Funding: The author received no specific funding for this work.

ABSTRACT

Aim

To analyse the clinicopathological characteristics of cases of major salivary gland tumours associated with distant metastasis.

Materials and Methods

A relevant search of English literature was conducted in PubMed, SpringerLink, ScienceDirect, Scopus, and Google Scholar for distant metastasis from major salivary gland tumours.

Results

This retrospective study included 148 reported cases. Among them, 79 patients were male and 69 were female. The mean age of the patients was 53 ± 14. The parotid gland was the most frequently metastatic salivary gland, and various bones were the most common metastatic sites, followed by the lungs. Adenoid cystic carcinoma was the most common histological tumour type. The time interval between the development of a primary tumour and the diagnosis of the metastatic lesion ranged from 2 to 600 months. In most patients, the secondary lesion was diagnosed in less than 127 months. In 103 cases, the patient was alive at the time of reporting.

Conclusion

Adenoid cystic carcinoma and metastasising pleomorphic adenoma are highly aggressive major salivary gland tumours characterised by rapid growth and distant metastasis. Although distant metastasis from major salivary gland tumours is not common, it signifies a poor prognosis, with death occurring within months of detection. Therefore, greater attention should be paid to major salivary gland tumours.

1 Introduction

Major salivary gland tumours constitute 6% of all malignant tumours in the head and neck region and 0.3% of all malignancies [1]. They exhibit a wide spectrum of clinical, histological, and biological features and have a varied rate of local, regional, and distant metastases [2, 3]. The prevalence has been estimated to be between 8.7% and 50%, depending on histological types and tumour sites [4].

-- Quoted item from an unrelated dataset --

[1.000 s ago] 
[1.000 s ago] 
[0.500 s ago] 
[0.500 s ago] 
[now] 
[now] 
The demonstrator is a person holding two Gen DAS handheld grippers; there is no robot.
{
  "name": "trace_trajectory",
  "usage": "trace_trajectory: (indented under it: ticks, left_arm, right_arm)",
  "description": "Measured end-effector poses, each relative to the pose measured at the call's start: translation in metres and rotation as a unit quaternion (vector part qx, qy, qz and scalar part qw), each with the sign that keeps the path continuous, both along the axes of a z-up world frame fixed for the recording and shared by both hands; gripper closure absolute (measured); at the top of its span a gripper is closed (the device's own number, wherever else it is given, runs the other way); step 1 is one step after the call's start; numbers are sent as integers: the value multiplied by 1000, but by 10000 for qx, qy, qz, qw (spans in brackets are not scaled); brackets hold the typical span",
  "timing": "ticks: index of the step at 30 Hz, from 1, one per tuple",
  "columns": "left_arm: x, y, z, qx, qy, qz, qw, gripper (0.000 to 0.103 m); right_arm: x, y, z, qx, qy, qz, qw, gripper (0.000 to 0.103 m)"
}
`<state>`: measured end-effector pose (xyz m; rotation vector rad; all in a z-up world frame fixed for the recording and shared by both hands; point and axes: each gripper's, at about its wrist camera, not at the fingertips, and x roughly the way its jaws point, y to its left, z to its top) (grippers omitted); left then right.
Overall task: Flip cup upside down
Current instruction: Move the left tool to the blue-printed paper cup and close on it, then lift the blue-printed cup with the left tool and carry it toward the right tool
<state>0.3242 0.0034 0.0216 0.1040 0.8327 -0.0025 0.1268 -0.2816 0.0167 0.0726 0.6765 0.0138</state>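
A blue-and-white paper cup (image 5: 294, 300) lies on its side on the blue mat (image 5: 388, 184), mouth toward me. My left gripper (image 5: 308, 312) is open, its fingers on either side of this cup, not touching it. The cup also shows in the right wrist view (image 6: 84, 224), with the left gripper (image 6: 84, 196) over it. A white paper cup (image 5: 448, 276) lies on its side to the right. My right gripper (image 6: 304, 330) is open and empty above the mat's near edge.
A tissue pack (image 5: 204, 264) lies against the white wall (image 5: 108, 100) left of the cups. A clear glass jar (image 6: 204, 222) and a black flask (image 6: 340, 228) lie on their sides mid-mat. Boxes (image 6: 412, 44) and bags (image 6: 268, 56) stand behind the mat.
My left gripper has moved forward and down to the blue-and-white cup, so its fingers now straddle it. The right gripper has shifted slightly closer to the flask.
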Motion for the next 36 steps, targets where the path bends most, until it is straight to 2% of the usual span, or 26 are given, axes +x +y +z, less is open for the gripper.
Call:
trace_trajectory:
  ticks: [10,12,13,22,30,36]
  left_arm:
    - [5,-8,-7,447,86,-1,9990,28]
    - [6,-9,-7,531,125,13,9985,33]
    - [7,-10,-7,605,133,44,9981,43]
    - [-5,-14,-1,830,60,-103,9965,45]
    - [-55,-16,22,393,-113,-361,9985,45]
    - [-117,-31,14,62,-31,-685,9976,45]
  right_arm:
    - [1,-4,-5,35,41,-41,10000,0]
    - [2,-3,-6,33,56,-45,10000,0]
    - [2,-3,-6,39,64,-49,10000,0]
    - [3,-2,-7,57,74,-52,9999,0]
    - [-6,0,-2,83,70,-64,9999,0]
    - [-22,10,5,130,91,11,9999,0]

Metastasis is an important biological behaviour of salivary gland tumours that complicates treatment and is associated with poor prognosis [3, 5]. The lungs, bones, brain, and liver are the most common metastatic sites [3]. Undifferentiated carcinoma, followed by adenocarcinoma, is the most common tumours with distant metastasis (DM) [6]. A previous study has indicated that distant metastasis is more frequent in tumours arising in the submandibular gland than in those arising in the parotid gland [7]. Salivary gland tumours comprise a heterogeneous histological group with variable biological behaviour. Metastatic lesions are the main cause of cancer-related deaths in humans [3].

The identification of clinicopathological characteristics of salivary gland tumours associated with DM is crucial for therapeutic planning. The aim of this retrospective study was to analyse the clinicopathological characteristics of cases of major salivary gland tumours linked to distant metastasis.

2 Materials & Methods

2.1 Searching Strategy

A relevant search of English literature was conducted in PubMed, SpringerLink, ScienceDirect, Scopus, and Google Scholar. The keywords: “major salivary glands”, and “distant metastasis” were searched in the title/abstract of publications, limited to the years 1970–2024. Only related case reports were included. Figure 1 illustrates the flow of the number of articles identified, included, and excluded at different stages.

Details are in the caption following the image
The flow diagram of the current review.

All variables such as age, gender, primary and secondary tumour sites, histological type of tumour, time interval between detection of the primary tumour and diagnosis of metastasis, and survival status were analysed using the Chi-square test and Fisher's exact test.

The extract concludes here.